Problem: Beginning with the first line, return the material verbatim and without pictures.

Data shown:
● ● ● ●

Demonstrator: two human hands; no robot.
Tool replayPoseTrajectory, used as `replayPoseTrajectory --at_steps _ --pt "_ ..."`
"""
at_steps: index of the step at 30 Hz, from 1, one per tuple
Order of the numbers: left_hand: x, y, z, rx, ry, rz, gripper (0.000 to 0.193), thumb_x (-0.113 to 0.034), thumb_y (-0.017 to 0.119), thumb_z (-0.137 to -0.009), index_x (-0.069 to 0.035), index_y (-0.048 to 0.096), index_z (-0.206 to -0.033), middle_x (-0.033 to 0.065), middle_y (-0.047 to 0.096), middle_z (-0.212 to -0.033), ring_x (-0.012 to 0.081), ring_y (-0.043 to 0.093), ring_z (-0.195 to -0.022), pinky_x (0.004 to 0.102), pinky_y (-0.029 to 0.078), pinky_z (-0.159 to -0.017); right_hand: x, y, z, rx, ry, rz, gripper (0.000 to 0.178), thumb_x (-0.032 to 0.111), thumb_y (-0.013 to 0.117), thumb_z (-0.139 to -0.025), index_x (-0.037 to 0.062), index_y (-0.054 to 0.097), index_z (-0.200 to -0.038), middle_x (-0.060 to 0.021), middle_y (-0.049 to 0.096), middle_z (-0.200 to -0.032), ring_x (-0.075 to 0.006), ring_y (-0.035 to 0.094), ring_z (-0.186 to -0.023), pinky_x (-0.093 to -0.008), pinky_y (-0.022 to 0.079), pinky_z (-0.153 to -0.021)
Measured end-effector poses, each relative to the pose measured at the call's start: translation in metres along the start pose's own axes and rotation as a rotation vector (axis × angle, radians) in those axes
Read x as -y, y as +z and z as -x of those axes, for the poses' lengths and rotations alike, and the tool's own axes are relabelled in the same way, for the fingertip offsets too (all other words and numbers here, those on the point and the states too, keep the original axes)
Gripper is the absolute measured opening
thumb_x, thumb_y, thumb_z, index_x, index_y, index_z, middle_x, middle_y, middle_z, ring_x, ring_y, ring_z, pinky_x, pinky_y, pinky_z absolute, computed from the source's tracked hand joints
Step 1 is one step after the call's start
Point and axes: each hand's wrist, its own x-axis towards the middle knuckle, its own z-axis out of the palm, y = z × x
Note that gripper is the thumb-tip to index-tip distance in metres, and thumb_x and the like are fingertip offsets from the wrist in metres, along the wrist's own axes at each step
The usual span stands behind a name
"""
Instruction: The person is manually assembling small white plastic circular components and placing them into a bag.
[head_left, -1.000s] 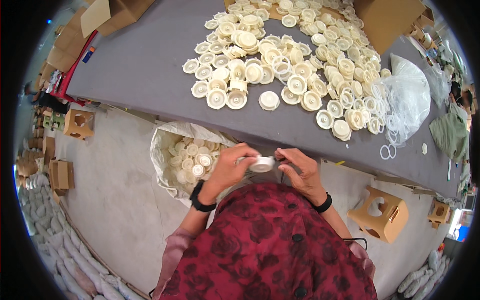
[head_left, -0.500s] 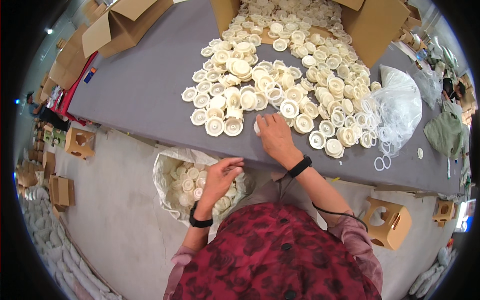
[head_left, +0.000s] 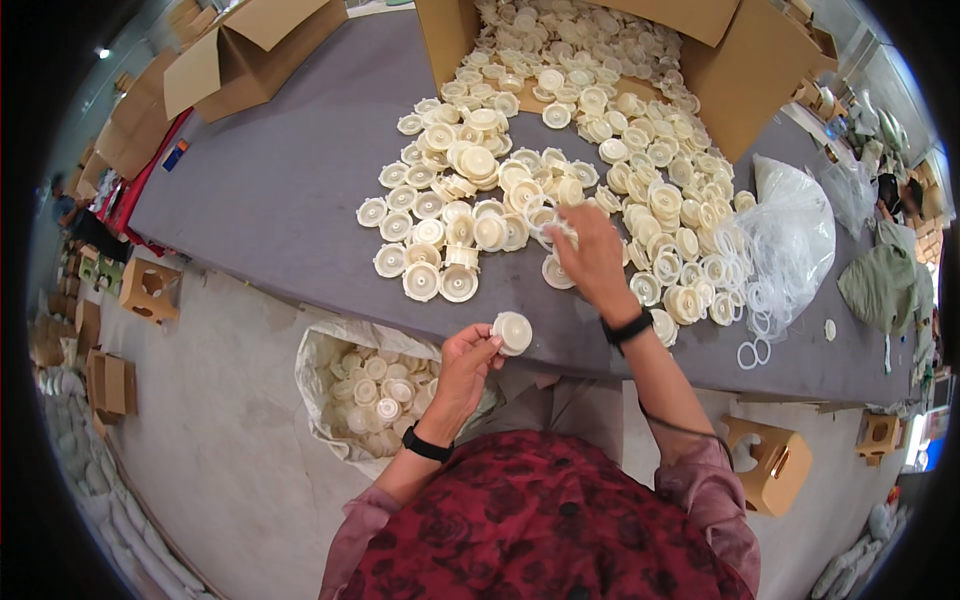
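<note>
My left hand [head_left: 470, 365], in front of the table's near edge, pinches a round off-white plastic cap [head_left: 513, 333] between thumb and fingers. My right hand [head_left: 595, 262] reaches over the pile of similar caps [head_left: 475, 160]. Its fingertips are at a thin white ring [head_left: 541, 222] lying among them; they are blurred, so whether they grip it is unclear. Partly beside that hand lies a single cap [head_left: 557, 272]. Below my left hand, a white woven sack [head_left: 312, 375] stands on the floor with many caps inside.
An open cardboard box [head_left: 765, 70] spills caps onto the grey table [head_left: 280, 190]. Right of the pile lies a clear plastic bag [head_left: 795, 225] with loose white rings beside it. Another open carton [head_left: 245, 65] stands at the far left. A brown stool [head_left: 775, 468] is at the lower right.
My left hand has risen from over the sack toward the table edge and now holds a cap. My right hand has moved from the table's front to the rings in the pile.
</note>
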Motion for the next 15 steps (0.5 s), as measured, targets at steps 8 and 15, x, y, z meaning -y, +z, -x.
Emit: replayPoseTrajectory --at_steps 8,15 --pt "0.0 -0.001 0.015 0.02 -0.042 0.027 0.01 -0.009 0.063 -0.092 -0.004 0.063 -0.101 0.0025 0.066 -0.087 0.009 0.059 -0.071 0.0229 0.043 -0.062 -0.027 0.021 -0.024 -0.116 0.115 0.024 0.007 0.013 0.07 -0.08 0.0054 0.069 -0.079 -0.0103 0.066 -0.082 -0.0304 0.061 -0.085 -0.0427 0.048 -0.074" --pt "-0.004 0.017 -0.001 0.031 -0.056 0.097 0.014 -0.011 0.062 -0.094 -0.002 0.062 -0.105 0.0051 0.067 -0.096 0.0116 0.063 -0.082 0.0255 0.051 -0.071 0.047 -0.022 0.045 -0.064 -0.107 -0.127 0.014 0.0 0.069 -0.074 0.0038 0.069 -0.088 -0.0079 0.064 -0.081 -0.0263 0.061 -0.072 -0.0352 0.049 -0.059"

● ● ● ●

Problem solution:
Demonstrator: two human hands; no robot.
Tool replayPoseTrajectory, used as `replayPoseTrajectory --at_steps _ --pt "_ ..."`
"""
at_steps: index of the step at 30 Hz, from 1, one per tuple
Order of the numbers: left_hand: x, y, z, rx, ry, rz, gripper (0.000 to 0.193), thumb_x (-0.113 to 0.034), thumb_y (-0.017 to 0.119), thumb_z (-0.137 to -0.009), index_x (-0.069 to 0.035), index_y (-0.048 to 0.096), index_z (-0.206 to -0.033), middle_x (-0.033 to 0.065), middle_y (-0.047 to 0.096), middle_z (-0.212 to -0.033), ring_x (-0.012 to 0.081), ring_y (-0.043 to 0.093), ring_z (-0.195 to -0.022), pinky_x (0.004 to 0.102), pinky_y (-0.029 to 0.078), pinky_z (-0.159 to -0.017); right_hand: x, y, z, rx, ry, rz, gripper (0.000 to 0.178), thumb_x (-0.032 to 0.111), thumb_y (-0.013 to 0.117), thumb_z (-0.139 to -0.025), index_x (-0.037 to 0.062), index_y (-0.054 to 0.097), index_z (-0.200 to -0.038), middle_x (-0.060 to 0.021), middle_y (-0.049 to 0.096), middle_z (-0.200 to -0.032), ring_x (-0.075 to 0.006), ring_y (-0.035 to 0.094), ring_z (-0.186 to -0.023), pinky_x (-0.093 to -0.008), pinky_y (-0.022 to 0.079), pinky_z (-0.153 to -0.021)
Measured end-effector poses, each relative to the pose measured at the call's start: translation in metres along the start pose's own axes and rotation as a rotation vector (axis × angle, radians) in those axes
Read x as -y, y as +z and z as -x of those axes, for the poses' lengths and rotations alike, and the tool's own axes are relabelled in the same way, for the fingertip offsets too (all other words and numbers here, those on the point and the states too, keep the original axes)
Gripper is the absolute measured opening
thumb_x, thumb_y, thumb_z, index_x, index_y, index_z, middle_x, middle_y, middle_z, ring_x, ring_y, ring_z, pinky_x, pinky_y, pinky_z absolute, computed from the source's tracked hand joints
Step 1 is one step after the call's start
Point and axes: each hand's wrist, its own x-axis towards the middle knuckle, its own z-axis out of the palm, y = z × x
Note that gripper is the thumb-tip to index-tip distance in metres, and thumb_x and the like are fingertip offsets from the wrist in metres, along the wrist's own axes at each step
The usual span stands behind a name
"""
Instruction: The person is manually assembling small white plastic circular components and placing them into a bag.
[head_left, -1.000s] 
[head_left, -0.500s] 
[head_left, +0.000s] 
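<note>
My left hand [head_left: 470, 365], in front of the table's near edge, pinches a round off-white plastic cap [head_left: 513, 333] between thumb and fingers. My right hand [head_left: 595, 262] reaches over the pile of similar caps [head_left: 475, 160]. Its fingertips are at a thin white ring [head_left: 541, 222] lying among them; they are blurred, so whether they grip it is unclear. Partly beside that hand lies a single cap [head_left: 557, 272]. Below my left hand, a white woven sack [head_left: 312, 375] stands on the floor with many caps inside.
An open cardboard box [head_left: 765, 70] spills caps onto the grey table [head_left: 280, 190]. Right of the pile lies a clear plastic bag [head_left: 795, 225] with loose white rings beside it. Another open carton [head_left: 245, 65] stands at the far left. A brown stool [head_left: 775, 468] is at the lower right.
My left hand has risen from over the sack toward the table edge and now holds a cap. My right hand has moved from the table's front to the rings in the pile.
</note>
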Motion for the next 15 steps (0.5 s), as measured, targets at steps 8 and 15, x, y, z meaning -y, +z, -x.
Emit: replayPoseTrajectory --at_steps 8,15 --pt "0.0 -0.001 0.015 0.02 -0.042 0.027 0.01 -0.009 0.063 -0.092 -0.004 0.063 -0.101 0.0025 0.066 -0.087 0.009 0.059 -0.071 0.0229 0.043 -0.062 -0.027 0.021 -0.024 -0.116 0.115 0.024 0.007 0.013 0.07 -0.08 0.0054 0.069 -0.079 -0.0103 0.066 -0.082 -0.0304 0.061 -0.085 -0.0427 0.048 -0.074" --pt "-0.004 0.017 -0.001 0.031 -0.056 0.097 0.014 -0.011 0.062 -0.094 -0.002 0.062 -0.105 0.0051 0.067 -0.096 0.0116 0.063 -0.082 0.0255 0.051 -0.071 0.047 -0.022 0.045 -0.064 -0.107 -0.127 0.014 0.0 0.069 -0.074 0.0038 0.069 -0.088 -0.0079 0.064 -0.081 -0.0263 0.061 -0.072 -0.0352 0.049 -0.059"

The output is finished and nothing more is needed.